### Data for the task
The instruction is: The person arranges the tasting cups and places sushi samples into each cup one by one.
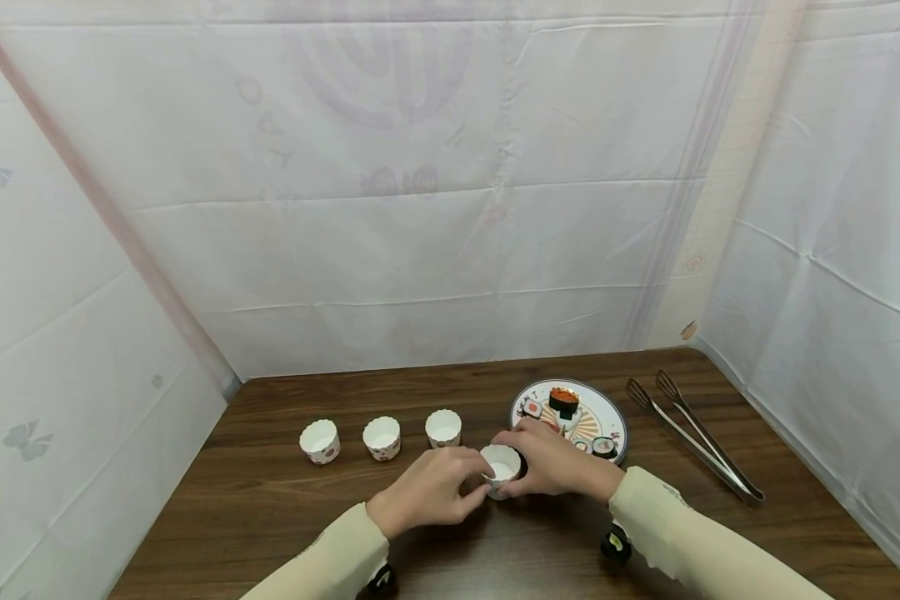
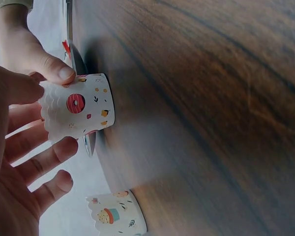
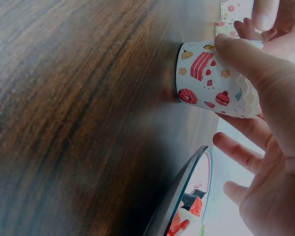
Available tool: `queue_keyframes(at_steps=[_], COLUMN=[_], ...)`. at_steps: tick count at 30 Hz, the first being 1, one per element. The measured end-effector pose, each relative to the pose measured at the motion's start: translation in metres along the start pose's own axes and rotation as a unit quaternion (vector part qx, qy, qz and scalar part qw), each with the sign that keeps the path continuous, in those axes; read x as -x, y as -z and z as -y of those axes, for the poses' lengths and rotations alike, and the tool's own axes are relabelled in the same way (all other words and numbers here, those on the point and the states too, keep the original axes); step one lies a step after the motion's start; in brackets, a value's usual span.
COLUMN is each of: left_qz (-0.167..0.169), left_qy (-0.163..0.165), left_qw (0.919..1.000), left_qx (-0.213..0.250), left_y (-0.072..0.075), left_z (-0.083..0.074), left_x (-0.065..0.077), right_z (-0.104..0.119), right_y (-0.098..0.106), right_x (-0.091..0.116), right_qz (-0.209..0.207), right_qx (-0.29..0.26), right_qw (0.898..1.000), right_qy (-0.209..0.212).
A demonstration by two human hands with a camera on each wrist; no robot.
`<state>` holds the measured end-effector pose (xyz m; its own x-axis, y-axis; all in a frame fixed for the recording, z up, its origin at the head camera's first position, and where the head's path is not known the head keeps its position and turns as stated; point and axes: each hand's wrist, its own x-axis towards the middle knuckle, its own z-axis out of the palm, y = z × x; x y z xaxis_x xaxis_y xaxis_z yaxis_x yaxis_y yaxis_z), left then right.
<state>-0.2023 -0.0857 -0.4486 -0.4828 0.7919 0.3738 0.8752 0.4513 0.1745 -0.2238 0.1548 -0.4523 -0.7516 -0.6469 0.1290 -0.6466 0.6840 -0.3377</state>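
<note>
A white scalloped paper baking cup point(image 1: 501, 463), printed with cakes and donuts, stands upright on the table between both hands. My right hand point(image 1: 558, 460) grips it from the right, thumb on the near side and fingers behind. At its left rim my left hand point(image 1: 438, 490) holds it between thumb and fingers; in the left wrist view two of those fingers point(image 2: 49, 160) stay spread off the cup. Three similar cups run in a row to the left: the nearest cup point(image 1: 443, 428), the middle cup point(image 1: 382, 438) and the far-left cup point(image 1: 320, 441).
Just behind my right hand lies a round patterned plate point(image 1: 607, 412) bearing several sushi pieces, among them one topped with orange roe point(image 1: 564, 399). Metal tongs point(image 1: 701, 442) rest at the right on the dark wooden table point(image 1: 270, 508). White cloth point(image 1: 450, 250) hangs around the back and sides.
</note>
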Motion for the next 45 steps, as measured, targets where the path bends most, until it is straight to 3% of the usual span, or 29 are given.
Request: queue_keyframes(at_steps=[13,27,37,45], left_qz=[-0.004,-0.003,0.010,-0.017], left_qy=[-0.012,-0.004,-0.004,-0.016], left_qw=[0.9993,0.9996,0.9999,0.9997], left_qx=[-0.035,-0.029,-0.009,-0.006], left_y=[-0.0017,-0.0021,0.0010,0.0053], left_z=[-0.0020,-0.0025,-0.0018,-0.0052], left_x=[-0.0044,-0.0039,-0.0067,-0.0055], right_z=[0.0029,0.0023,0.0023,0.0038], right_y=[0.0018,0.0008,0.0003,-0.0020], right_x=[0.0029,0.0032,0.0065,0.0084], right_qz=[-0.002,0.004,-0.021,-0.024], right_qx=[-0.008,-0.013,-0.017,-0.036], right_qw=[1.000,1.000,1.000,0.999], right_qy=[-0.001,-0.007,0.010,-0.007])
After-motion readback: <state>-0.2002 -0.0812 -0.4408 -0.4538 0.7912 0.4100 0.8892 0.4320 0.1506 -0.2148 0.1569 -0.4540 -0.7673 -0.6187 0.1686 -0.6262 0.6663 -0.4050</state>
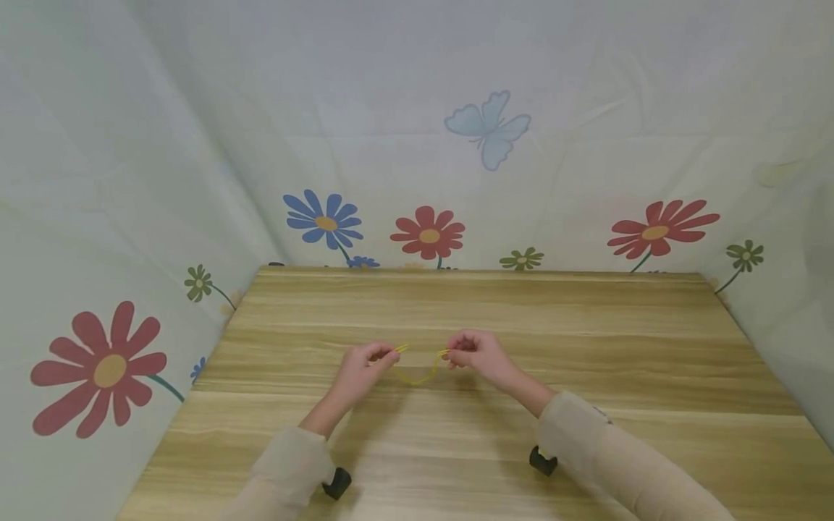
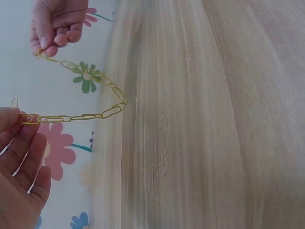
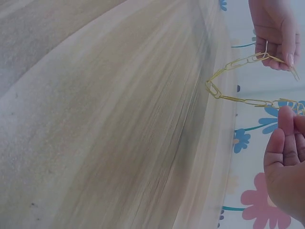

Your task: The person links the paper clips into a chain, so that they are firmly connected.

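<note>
A chain of linked yellow paper clips [image 1: 417, 382] hangs in a sagging loop between the two hands, above the wooden table. My left hand [image 1: 360, 367] pinches one end between thumb and forefinger, and a clip tip sticks out past the fingertips. The other end is pinched by my right hand [image 1: 482, 356] in the same way. In the left wrist view, several clips of the paper clip chain [image 2: 53, 118] show joined end to end. From the right wrist, the paper clip chain [image 3: 233, 98] bends at its lowest link; the end clips are partly covered by fingers.
Beneath the hands lies a wood-grain table [image 1: 417, 304]. White cloth walls [image 1: 378, 87] printed with flowers and a butterfly stand behind it and at both sides. Black wrist devices [image 1: 337, 483] sit under the beige sleeves [image 1: 293, 463].
</note>
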Demonstrator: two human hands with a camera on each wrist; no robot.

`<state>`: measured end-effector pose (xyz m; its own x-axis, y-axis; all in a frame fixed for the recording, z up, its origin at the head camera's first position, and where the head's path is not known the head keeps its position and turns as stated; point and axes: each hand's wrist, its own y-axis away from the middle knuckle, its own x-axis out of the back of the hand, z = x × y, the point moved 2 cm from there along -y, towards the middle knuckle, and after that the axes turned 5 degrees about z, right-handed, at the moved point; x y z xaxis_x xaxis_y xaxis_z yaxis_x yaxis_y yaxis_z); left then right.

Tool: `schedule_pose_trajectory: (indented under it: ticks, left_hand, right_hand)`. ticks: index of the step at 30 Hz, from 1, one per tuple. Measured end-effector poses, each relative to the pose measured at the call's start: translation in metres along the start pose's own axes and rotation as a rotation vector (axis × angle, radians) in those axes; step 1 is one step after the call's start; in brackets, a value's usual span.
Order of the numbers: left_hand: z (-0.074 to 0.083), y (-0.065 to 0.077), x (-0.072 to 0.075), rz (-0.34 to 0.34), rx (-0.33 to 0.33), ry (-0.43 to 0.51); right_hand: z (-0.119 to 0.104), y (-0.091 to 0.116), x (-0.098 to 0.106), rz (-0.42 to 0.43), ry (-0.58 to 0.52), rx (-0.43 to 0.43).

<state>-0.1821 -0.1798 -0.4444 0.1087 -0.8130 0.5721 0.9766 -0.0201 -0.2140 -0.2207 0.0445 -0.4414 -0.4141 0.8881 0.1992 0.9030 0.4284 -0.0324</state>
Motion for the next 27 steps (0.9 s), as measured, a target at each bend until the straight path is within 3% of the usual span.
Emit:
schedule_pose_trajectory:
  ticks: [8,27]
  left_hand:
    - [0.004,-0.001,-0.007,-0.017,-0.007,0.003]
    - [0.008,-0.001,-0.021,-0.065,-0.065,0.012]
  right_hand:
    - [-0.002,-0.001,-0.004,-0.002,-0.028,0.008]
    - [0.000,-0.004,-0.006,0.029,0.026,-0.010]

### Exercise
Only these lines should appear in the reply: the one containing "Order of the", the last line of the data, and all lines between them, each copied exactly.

### Answer box
Order of the numbers: left_hand: z (-0.074 to 0.083), y (-0.065 to 0.077), x (-0.072 to 0.075), rz (-0.34 to 0.34), rx (-0.33 to 0.33), ry (-0.43 to 0.51); right_hand: z (-0.119 to 0.104), y (-0.091 to 0.116), x (-0.098 to 0.106), rz (-0.42 to 0.43), ry (-0.58 to 0.52), rx (-0.43 to 0.43).

<state>-0.1821 -0.1798 -0.4444 0.1087 -0.8130 0.5721 0.9766 -0.0201 -0.2140 -0.2207 0.0445 -0.4414 -0.4141 0.8881 0.1992 0.9030 0.4284 -0.0324</state>
Motion for the next 27 steps (0.9 s), as measured, a target at each bend until the straight path is within 3% of the usual span.
Emit:
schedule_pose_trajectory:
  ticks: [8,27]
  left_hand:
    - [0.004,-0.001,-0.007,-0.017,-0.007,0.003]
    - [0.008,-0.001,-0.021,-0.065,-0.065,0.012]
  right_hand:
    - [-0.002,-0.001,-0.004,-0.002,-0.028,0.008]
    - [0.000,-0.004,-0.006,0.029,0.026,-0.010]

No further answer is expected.